Las Malvinas son un espejo del deseo y la derrota de los argentinos. Símbolo de uno de los principales desastres históricos del país, y ejemplo ostensible de la permanencia del colonialismo en el planeta, las islas se yerguen como una auténtica obsesión en el imaginario nacional. Federico Lorenz, historiador riguroso y escritor de talento, las ha convertido en uno de los ejes centrales –el otro es la controvertida década del setenta– de su búsqueda personal y literaria.
Fruto de su amor por Malvinas es este libro editado por Norma, en teoría dedicado a los más jóvenes. Quien firma esta reseña, sin embargo, no cree en la pertinencia de la división generacional a la hora de la lectura. Consecuencia de tal desconfianza (y lo que se narra ahora es una cuestión íntima) es que la principal biblioteca de su dormitorio contenga, íntegra, la legendaria colección Robin Hood, publicada muchos años atrás por la también legendaria editorial Acme. Pero dejando de lado la anécdota –si se quiere, irrelevante–, este texto de Lorenz es magnífico, y pueden leerlo provechosamente varones y mujeres de todas las edades.
En sus páginas ilustradas con belleza por fotografías que tomó, en su mayor parte, el propio autor se cuenta un viaje por Malvinas, que parte de una pregunta: “¿Qué tenían esas islas que resultaban tan conmovedoras? A quienes hablaban de la guerra les brillaban los ojos (...). Y esa misma luz en la mirada estaba en los que hablaban de sus bellísimos paisajes, de sus animales extraordinarios”. Y sigue: “Cuando llegue allí, ¿cómo será? ¿Parecido o distinto a lo que leí o me contaron? ¿Cómo será finalmente estar en ese lugar que uno ama, aun sin haberlo visto nunca?” (esta última definición resulta muy certera: aunque no haya sido consciente de lo que hacía al escribirlas, Lorenz sintetiza en tan escasas palabras el vínculo que la inmensa mayoría de los argentinos tiene con las islas).
El periplo se inicia, entonces, con la sensibilidad como elemento sustancial del equipaje del viajero, que día tras día nos irá contando lo que descubre.
“El paisaje es asombroso: sube y baja entre colinas suaves, y a cada paso hay una sorpresa.
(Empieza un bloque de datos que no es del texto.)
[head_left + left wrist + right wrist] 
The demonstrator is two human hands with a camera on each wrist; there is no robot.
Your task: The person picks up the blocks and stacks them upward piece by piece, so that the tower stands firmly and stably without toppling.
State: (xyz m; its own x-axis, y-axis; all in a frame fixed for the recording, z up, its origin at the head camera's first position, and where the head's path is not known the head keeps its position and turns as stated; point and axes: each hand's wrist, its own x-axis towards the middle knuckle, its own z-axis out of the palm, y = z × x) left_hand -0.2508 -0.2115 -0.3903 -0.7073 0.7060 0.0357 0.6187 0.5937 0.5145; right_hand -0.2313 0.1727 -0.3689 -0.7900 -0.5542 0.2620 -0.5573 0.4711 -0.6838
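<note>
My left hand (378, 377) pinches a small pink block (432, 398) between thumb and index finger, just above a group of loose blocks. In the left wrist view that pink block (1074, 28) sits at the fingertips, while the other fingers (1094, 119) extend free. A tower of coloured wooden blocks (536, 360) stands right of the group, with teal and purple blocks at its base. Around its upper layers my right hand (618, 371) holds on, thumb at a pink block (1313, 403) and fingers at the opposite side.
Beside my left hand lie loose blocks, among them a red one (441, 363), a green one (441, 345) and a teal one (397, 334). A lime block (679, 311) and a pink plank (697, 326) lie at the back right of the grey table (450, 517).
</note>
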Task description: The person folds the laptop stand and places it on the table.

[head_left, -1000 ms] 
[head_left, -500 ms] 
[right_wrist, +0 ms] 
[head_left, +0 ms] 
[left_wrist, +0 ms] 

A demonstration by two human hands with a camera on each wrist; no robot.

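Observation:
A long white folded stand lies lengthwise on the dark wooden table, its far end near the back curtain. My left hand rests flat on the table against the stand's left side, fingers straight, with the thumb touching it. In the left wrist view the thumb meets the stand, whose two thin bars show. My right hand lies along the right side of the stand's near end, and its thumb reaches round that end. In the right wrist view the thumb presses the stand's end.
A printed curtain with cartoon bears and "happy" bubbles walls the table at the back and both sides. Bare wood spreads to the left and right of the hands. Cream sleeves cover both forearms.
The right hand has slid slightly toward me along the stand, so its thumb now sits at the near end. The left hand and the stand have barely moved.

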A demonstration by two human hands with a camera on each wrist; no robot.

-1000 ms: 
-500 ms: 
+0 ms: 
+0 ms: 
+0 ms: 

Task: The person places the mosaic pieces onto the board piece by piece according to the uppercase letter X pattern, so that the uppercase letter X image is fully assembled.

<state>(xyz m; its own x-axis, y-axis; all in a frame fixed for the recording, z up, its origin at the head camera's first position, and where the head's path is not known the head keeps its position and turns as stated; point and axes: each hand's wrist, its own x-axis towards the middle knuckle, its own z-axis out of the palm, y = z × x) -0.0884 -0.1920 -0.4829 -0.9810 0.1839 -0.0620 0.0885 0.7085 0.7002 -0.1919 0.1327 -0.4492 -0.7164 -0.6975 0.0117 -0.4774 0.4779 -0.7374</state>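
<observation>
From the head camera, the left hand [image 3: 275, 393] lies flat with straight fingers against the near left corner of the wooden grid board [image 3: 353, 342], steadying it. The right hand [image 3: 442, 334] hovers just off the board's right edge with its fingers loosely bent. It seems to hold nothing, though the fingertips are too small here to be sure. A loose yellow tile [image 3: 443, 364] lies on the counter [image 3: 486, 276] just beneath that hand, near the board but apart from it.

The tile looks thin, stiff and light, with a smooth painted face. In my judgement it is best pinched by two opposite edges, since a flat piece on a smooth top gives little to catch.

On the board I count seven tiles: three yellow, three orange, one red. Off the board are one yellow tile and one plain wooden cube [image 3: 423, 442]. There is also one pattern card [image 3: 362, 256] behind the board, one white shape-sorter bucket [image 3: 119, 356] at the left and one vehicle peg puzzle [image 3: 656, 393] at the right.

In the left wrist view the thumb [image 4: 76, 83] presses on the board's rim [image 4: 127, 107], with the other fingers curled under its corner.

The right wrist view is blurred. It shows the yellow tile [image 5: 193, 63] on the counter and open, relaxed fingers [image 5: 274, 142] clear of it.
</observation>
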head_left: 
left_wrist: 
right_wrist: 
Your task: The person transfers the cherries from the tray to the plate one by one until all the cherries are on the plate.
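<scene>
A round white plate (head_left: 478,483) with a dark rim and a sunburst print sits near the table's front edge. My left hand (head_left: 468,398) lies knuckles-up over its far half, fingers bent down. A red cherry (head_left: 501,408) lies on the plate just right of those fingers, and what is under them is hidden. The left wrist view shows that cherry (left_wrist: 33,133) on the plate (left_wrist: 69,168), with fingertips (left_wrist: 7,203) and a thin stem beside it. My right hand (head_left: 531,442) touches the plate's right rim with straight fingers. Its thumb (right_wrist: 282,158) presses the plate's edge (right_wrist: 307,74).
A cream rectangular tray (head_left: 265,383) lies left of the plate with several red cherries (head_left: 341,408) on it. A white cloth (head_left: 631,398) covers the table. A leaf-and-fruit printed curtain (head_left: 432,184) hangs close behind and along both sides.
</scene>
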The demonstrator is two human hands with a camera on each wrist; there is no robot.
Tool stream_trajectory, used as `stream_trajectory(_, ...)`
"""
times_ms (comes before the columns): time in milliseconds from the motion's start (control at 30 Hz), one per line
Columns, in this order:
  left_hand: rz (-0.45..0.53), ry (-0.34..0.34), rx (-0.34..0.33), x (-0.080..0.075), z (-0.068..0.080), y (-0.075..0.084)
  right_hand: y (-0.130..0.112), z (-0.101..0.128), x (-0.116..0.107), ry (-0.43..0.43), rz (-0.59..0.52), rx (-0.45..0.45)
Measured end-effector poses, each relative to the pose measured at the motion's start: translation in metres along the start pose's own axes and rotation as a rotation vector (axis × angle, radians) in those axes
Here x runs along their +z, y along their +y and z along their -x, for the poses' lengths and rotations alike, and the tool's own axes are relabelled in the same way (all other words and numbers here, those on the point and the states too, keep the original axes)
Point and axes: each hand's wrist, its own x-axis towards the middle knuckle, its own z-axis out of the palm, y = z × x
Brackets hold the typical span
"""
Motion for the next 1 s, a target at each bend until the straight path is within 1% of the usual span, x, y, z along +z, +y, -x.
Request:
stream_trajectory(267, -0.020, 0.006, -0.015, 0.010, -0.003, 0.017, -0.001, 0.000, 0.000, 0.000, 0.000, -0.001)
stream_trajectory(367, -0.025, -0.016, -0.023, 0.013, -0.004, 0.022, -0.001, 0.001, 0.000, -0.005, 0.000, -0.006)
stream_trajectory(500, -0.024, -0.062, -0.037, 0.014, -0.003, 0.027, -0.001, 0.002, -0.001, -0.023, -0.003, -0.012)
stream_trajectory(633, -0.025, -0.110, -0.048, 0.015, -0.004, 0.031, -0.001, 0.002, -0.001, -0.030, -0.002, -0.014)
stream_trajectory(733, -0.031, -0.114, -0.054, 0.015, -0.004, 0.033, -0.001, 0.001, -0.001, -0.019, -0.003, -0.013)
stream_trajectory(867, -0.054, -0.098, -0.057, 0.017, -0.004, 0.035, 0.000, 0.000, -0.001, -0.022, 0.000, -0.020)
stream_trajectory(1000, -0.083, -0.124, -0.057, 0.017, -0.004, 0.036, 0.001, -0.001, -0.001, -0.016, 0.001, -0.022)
Desde las lomas, cada tanto puede verse el mar. Hay ovejas pastando tras los alambrados. A lo lejos se ven los techos multicolores de Puerto Argentino”, describe nuestro cronista, que no parará de revelar secretos.
La gastronomía típica, la historia, los animales (con capítulos dedicados al majestuoso albatros, las toninas, los pingüinos y el misterioso warrah, un zorro local ya extinguido) irán pasando bajo la perceptiva mirada de Lorenz, quien nos contará detalles insospechados y también trazará, con trazos gruesos pero certeros, el plano del pasado de las “Falklands”, tan vinculado a los argentinos. Se detendrá, por cierto, en “la gente que vive acá”, explicará cómo son los asados malvinenses y de qué modo la presencia de los gauchos durante la primera parte del siglo XIX dejó huellas no solo en las costumbres sino en el idioma: “Muchas cosas, como los colores de los caballos, o la palabra estancia, los malvinenses las dicen en castellano. ¡Hasta hay un cerro que se llama Bombilla!”, cuenta.
Y los momentos más dramáticos llegarán, inevitablemente, cuando se enfrente con los restos de la guerra de 1982 o en su visita al cementerio de Darwin: “Cuando uno sale y vuelve a cerrar el portón, no sé por qué, pero ya no es el mismo”. Tal vez algo parecido –aunque en otro nivel– les suceda a quienes lean este libro y caminen junto a Federico Lorenz por Malvinas, “esa emoción que nos llama”.